Ferns and other advocates recognize that it will take time for Ottawa and the provinces to hammer out co-ordinated plans to build a high quality system of affordable and accessible child care and family-friendly policies for all parents.

“We want the (federal) minister and the provincial ministers to take the time and really map this out,” said Don Giesbrecht of the Canadian Child Care Federation, a national professional association which includes operators, early childhood educators and researchers.

“We need a framework that makes high quality child care accessible and affordable to families, and builds a high quality workforce,” said Giesbrecht, one of several advocates who met with federal Social Development Minister Jean-Yves Duclos earlier this month.

“And we need a framework built on research so that we are informing ourselves and building on best practices,” Giesbrecht said.

But in the meantime, federal and provincial governments need to include money in their 2016 budgets to shore up a system that is in crisis after almost a decade of federal inaction on child care, he said.

“Child care was included as part of the (federal) government’s social infrastructure fund and we expect it will be included as part of the stimulus funding,” Giesbrecht said.

Child poverty activist Anita Khanna of Campaign 2000, who was also at the meeting with Duclos, said daycare will be key in addressing the minister’s mandate to work with the provinces to develop a national anti-poverty strategy.

“We have always seen it as an important element in the fight against child and family poverty,” Khanna said. “We know it requires a long-term vision, but that doesn’t preclude action in the short term.”

Campaign 2000, which has been pressing Ottawa to live up to its promise to end child poverty, has called on the new federal government to invest at least $500 million in its first budget to immediately address child-care affordability for families and quality in the system.

“We saw really positive signs of an open ear and the possibility of collaboration with community groups,” she said of the meeting with Duclos. “I believe our message about the need for collaboration and the need to move beyond a patchwork of services was heard.”

Getting the child-care architecture right:

In a meeting with federal Social Development Minister Jean-Yves Duclos earlier this month, child-care advocates offered to work with federal and provincial governments to build a national early learning and child-care framework.

The group representing child-care professionals, child-poverty activists and researchers proposed a shared framework based on three broad principles which they have also circulated to provincial and territorial ministers responsible for the issue.

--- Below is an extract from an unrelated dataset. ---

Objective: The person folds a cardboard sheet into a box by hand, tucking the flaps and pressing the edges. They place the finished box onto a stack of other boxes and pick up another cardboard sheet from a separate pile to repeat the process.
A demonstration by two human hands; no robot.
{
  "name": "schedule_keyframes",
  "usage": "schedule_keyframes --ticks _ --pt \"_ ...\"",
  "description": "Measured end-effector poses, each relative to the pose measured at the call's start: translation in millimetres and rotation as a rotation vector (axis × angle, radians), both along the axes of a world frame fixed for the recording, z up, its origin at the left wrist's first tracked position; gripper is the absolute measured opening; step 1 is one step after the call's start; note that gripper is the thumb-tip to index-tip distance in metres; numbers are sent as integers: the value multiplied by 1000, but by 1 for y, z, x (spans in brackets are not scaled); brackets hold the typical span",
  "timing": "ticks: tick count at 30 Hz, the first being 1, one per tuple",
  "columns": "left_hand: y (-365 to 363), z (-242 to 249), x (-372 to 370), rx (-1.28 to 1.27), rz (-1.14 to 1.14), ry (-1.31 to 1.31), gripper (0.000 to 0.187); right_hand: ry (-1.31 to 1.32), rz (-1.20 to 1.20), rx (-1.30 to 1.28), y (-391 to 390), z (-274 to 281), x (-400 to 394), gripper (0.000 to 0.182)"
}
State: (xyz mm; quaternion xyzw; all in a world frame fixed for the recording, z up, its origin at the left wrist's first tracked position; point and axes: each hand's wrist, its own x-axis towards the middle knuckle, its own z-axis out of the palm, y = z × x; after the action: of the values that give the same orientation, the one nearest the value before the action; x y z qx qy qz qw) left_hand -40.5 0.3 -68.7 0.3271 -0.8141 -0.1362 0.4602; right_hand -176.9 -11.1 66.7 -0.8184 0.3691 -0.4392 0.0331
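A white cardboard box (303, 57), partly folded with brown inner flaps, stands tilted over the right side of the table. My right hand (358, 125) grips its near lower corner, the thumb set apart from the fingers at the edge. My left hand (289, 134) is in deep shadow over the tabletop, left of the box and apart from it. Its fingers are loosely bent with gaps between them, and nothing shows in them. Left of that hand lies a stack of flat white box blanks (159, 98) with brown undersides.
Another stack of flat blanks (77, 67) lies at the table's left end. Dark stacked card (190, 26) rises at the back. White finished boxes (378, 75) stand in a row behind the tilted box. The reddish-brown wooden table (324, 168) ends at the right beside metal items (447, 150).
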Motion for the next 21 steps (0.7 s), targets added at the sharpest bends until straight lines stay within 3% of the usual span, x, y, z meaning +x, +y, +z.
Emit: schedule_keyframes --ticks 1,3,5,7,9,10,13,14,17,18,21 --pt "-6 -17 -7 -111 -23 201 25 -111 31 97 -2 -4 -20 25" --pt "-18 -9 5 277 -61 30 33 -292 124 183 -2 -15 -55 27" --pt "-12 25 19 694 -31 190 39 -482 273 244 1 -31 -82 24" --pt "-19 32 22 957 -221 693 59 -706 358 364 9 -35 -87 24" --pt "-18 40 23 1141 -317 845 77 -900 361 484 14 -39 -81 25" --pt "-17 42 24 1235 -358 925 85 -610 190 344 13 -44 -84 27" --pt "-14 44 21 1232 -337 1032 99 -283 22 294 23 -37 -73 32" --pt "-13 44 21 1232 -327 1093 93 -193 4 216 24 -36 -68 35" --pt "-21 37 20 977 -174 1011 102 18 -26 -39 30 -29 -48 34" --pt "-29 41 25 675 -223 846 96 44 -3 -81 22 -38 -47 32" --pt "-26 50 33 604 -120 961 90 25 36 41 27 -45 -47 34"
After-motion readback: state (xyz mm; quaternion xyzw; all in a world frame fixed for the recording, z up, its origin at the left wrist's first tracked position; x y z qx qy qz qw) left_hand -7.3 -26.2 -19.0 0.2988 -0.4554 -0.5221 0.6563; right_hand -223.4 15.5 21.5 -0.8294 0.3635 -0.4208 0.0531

The principles include:

Child care should be viewed as a public good and human right accessible to all and not a commodity.

Federal and provincial governments must develop plans with long-term, sustained funding.

The framework must include shared goals around quality, the need for a well-trained child-care workforce, supportive family policies such as maternity/parental leave and workplace flexibility, and support for research, data collection and evidence-based planning.